◆ STORED DATA ◆
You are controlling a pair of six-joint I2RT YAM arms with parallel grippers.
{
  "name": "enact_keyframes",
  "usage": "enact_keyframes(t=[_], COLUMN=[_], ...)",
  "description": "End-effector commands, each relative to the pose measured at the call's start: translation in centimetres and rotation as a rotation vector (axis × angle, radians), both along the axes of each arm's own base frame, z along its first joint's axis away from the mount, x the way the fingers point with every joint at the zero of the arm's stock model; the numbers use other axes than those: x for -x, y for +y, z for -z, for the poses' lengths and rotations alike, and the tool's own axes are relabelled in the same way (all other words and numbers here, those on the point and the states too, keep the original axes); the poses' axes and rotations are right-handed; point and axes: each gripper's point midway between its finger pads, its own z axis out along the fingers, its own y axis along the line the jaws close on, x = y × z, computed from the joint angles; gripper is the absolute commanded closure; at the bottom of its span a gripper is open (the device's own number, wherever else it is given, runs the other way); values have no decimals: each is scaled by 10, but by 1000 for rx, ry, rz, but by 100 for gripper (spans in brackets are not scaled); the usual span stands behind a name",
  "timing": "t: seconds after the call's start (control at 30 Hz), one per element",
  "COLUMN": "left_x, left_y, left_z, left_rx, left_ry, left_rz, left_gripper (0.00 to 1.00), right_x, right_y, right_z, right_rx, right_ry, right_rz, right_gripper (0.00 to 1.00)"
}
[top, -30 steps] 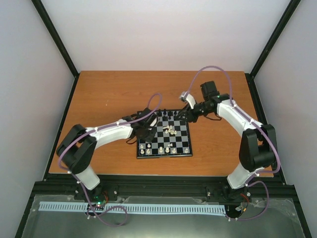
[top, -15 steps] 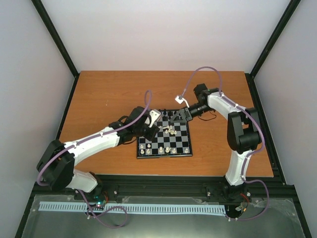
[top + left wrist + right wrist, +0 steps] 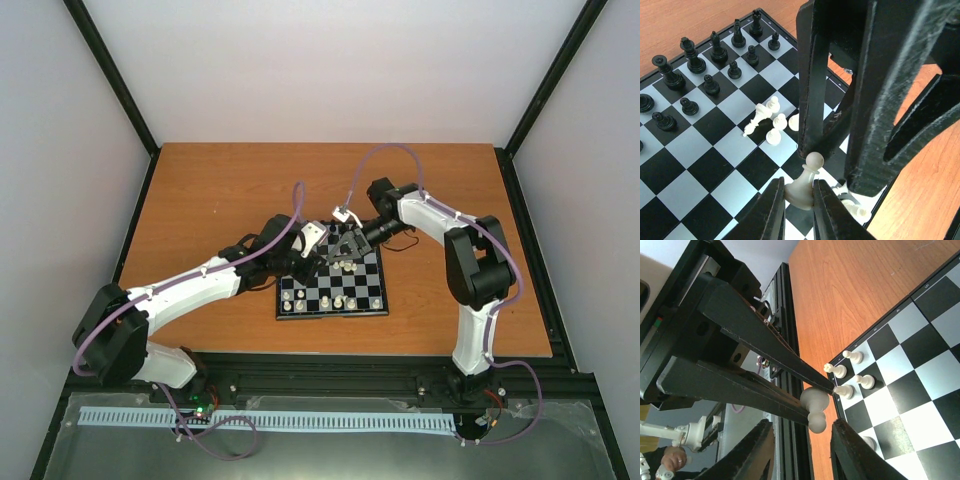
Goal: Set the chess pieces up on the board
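The board point(image 3: 360, 300) lies in the middle of the table. My left gripper point(image 3: 318, 245) hangs over its far left part, shut on a cream-white pawn point(image 3: 802, 186) by its base and holding it off the squares point(image 3: 690, 145). My right gripper point(image 3: 346, 246) faces it, open, with its fingers point(image 3: 812, 75) on either side of the pawn's head. In the right wrist view the pawn point(image 3: 815, 407) sits at the tips of my open right gripper point(image 3: 801, 423), apart from both pads. Black pieces point(image 3: 705, 65) stand in rows. White pieces point(image 3: 771, 120) lie mid-board.
Several white pieces point(image 3: 840, 371) stand along the board's edge point(image 3: 920, 375) nearest the arms. The two wrists and their purple cables point(image 3: 385, 150) crowd the board's far side. Bare wood table point(image 3: 220, 190) surrounds the board.
My right arm has swung left across the board's far edge until its open fingers straddle the pawn. My left arm reached forward earlier and now holds still.
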Motion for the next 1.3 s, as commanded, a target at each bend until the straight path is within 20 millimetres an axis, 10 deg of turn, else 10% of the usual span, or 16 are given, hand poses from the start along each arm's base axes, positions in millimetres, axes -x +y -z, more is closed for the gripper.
enact_keyframes(t=[0.0, 0.67, 1.1, 1.17, 1.27], left_x=[2, 1, -19, -25, -32], left_y=[-8, -8, 45, 54, 59], left_z=[-17, -18, -62, -78, -91], left_rx=[44, 50, -107, -136, -167], left_ry=[-48, -48, -48, -62, -69], left_rz=[40, 30, -278, -334, -367], left_gripper=[89, 88, 31, 2, 0], right_x=[-4, -4, -33, -32, -27], right_y=[6, 8, -46, -58, -77], right_z=[-9, -5, 1, 3, 13], right_rx=[-39, -42, 350, 413, 506], right_ry=[5, 34, -564, -630, -691], right_rz=[-4, -3, 59, 44, 19], right_gripper=[69, 93, 94, 94, 94])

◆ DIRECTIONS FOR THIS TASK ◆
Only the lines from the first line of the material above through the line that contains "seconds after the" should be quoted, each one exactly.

◆ RESPONSE TO THE TASK ◆
You are controlling a pair of six-joint I2RT YAM arms with parallel grippers.
{
  "name": "enact_keyframes",
  "usage": "enact_keyframes(t=[_], COLUMN=[_], ...)",
  "description": "End-effector commands, each relative to the pose measured at the call's start: translation in centimetres and rotation as a rotation vector (axis × angle, radians), both along the axes of each arm's own base frame, z along its first joint's axis away from the mount, x the way the fingers point with every joint at the zero of the arm's stock model; the numbers use other axes than those: x for -x, y for +y, z for -z, for the poses' lengths and rotations alike, and the tool's own axes are relabelled in the same way (all other words and numbers here, those on the point and the states too, keep the original axes); the poses' axes and rotations are right-handed; point and axes: each gripper's point midway between its finger pads, its own z axis out along the fingers, its own y axis along the line the jaws close on, x = y × z, computed from the joint angles; gripper is the absolute commanded closure; at the bottom of its span a gripper is open (the device's own number, wherever else it is given, runs the other way); values have no decimals: each is scaled by 10, but by 1000 for rx, ry, rz, but by 100 for gripper (spans in brackets are not scaled); the usual span stands behind a name",
  "timing": "t: seconds after the call's start (control at 30 Hz), one per element",

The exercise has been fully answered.